Linux : How to replace failed drive in software RAID array

This tutorial is about how to replace a failed member of a Linux software RAID-1 array.

You can monitor the status of your software RAID array through mdadm with the following command :

cat /proc/mdstat

This is the kind of output you’ll get in case of the secondary drive is either dead or no longer in the array :

Personalities : [raid1]
md0 : active raid1 sda1[0]
104320 blocks [2/1] [U_]

md1 : active raid1 sda3[0]
1052160 blocks [2/1] [U_]

md2 : active raid1 sda5[0]
478841280 blocks [2/1] [U_]

unused devices: <none>

(See the [U_] ; this actually mean the secondary member is no longer active. On a healthy array, we should see [UU] instead.)

BEFORE YOU CONTINUE : If your drive experience bad block and some of the partitions are still untouched by those bad sectors and are still active, you actually need to voluntarily fail them before removing the defective drive and continue.

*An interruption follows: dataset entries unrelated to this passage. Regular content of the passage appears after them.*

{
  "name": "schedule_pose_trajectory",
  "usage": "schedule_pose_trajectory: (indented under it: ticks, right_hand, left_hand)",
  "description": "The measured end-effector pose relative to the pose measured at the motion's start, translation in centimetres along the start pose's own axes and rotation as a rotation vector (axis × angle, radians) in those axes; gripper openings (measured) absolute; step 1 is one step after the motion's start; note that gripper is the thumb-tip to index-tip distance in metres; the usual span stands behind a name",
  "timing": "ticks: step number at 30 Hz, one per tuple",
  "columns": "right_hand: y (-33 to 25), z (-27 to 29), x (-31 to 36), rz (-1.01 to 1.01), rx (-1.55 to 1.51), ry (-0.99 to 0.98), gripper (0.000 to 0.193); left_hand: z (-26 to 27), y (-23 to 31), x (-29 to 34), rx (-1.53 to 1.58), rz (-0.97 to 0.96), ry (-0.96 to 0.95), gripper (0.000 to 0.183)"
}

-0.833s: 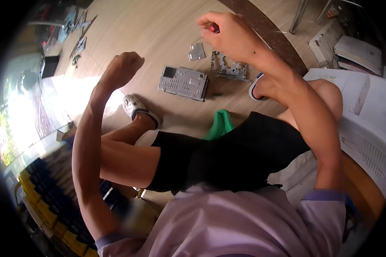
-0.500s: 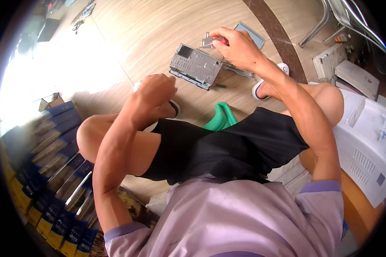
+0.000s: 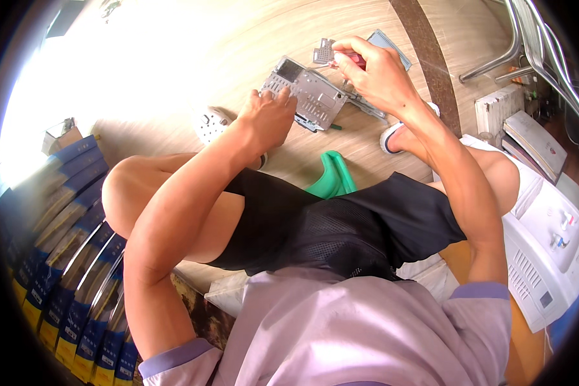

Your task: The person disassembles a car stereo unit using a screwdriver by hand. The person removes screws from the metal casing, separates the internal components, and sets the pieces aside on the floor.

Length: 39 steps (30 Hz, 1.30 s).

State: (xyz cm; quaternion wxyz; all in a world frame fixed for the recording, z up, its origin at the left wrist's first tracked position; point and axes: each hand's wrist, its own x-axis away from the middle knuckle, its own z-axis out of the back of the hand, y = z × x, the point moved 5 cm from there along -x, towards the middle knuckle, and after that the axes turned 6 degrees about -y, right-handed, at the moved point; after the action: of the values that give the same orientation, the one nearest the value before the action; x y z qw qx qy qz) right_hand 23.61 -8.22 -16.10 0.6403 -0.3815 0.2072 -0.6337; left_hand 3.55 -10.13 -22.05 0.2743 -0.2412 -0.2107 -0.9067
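A silver metal-cased unit that looks like a car stereo (image 3: 318,96) lies on the floor in front of me, its slotted top up. My left hand (image 3: 268,117) grips its near left side, with fingertips over the top edge. Above its far side, my right hand (image 3: 374,71) is closed around a screwdriver with a red handle (image 3: 356,60). The screwdriver's shaft points left, over the unit's far edge; whether the tip touches is hard to tell. Just beyond lies a small grey perforated metal piece (image 3: 323,51).
A grey-blue vented metal cover (image 3: 390,49) and a metal bracket (image 3: 368,109) lie to the right. My green stool (image 3: 331,177) is between my legs. Blue and yellow boxes (image 3: 77,309) line the left; a white water dispenser (image 3: 540,257) and metal chair (image 3: 518,38) stand right.
My left hand has come forward and right onto the unit. My right hand has shifted slightly right, still holding the screwdriver, whose shaft now shows. The view has shifted a little.
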Motion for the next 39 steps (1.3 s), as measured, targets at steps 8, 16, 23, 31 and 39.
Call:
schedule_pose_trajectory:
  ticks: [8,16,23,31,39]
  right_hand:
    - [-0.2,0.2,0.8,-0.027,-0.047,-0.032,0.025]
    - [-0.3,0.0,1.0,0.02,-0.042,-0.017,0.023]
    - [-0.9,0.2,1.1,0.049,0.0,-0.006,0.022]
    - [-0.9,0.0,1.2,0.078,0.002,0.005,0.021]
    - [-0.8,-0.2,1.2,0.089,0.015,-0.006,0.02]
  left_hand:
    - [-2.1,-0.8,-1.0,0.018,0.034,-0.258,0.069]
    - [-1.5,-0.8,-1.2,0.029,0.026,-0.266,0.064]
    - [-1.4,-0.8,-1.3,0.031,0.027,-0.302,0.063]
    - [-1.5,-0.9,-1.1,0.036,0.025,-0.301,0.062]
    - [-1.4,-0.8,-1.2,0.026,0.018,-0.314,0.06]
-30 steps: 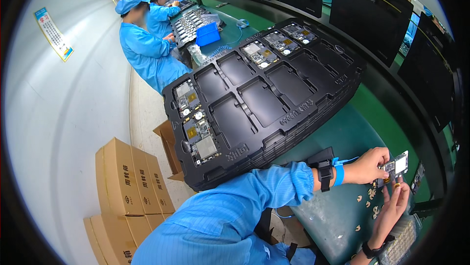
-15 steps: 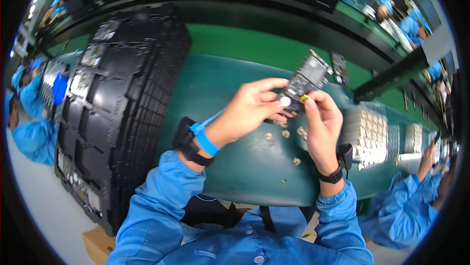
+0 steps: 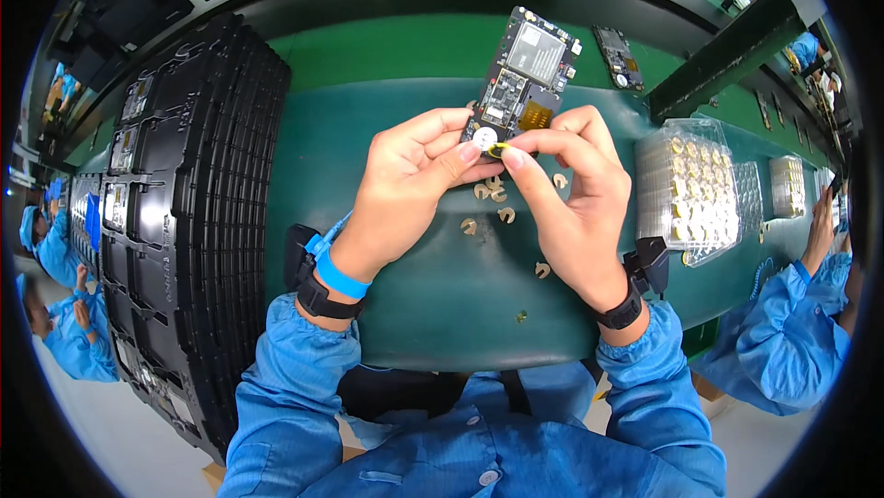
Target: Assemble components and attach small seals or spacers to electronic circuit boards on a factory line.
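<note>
A black circuit board [image 3: 505, 98] is held tilted above the table, with metal shields and a copper-coloured patch on its face. My left hand [image 3: 405, 176] grips its near left edge, the thumb close to a round white disc [image 3: 484, 138]. Beside that disc, a short yellow wire [image 3: 498, 148] loops to the thumb and forefinger of my right hand [image 3: 575, 190], which pinch its end. Several small cream C-shaped pieces [image 3: 506, 214] lie on the table under my hands. Another circuit board [image 3: 618, 58] lies farther back on the right.
Tall stacked black trays [image 3: 207, 213] stand at the left. To the right are clear plastic trays [image 3: 686, 185] of cream pieces, behind them a dark green post [image 3: 727, 65]. A co-worker's blue sleeve [image 3: 783, 332] is at the right edge of the green table [image 3: 442, 314].
The board has turned more upright and its face shows more fully. My right hand's pinch has shifted to the yellow wire's end near the white disc. The whole view has shifted.
</note>
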`<state>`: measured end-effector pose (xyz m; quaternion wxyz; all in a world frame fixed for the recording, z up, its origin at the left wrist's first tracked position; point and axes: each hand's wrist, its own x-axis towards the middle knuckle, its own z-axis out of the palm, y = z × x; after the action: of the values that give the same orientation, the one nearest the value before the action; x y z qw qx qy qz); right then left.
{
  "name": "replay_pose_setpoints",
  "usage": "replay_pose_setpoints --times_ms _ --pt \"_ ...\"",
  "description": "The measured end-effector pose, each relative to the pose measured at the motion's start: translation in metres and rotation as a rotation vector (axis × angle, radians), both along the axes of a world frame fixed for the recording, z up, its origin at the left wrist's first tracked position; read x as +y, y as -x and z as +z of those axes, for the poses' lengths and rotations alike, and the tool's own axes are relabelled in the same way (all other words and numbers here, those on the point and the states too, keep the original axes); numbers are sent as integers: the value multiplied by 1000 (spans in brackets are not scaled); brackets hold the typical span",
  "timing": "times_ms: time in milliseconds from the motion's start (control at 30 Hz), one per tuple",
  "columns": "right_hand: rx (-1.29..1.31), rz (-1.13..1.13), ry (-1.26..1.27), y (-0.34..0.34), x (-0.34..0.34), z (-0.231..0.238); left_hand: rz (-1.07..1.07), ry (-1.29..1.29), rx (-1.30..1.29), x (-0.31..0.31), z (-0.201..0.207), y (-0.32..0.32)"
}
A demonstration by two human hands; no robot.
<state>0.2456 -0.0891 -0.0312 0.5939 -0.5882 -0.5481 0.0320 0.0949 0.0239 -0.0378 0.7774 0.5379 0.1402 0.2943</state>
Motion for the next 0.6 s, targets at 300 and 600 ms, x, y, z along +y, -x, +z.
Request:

If your drive is TOTALLY dead and no partition remain to be active, skip the following steps and go straight forward to the “adding new drive part”.

1. Fail the remaining active partitions (if needed) :

mdadm --manage /dev/md? --fail /dev/sd??

2. Remove remaining partition from the array (if needed) :

mdadm --manage /dev/md? --remove /dev/sd??

3. Remove the defective drive and add the new one.

4. Mirror the partition table from the active drive to the new one :

sfdisk -d /dev/sd? | sfdisk /dev/sd?

5. Resync all the RAID devices :

mdadm --manage /dev/md? --add /dev/sd??

(Do the last step for all RAID partitions)

*You can follow the resynchronization process using the mdadm command :

cat /proc/mdadm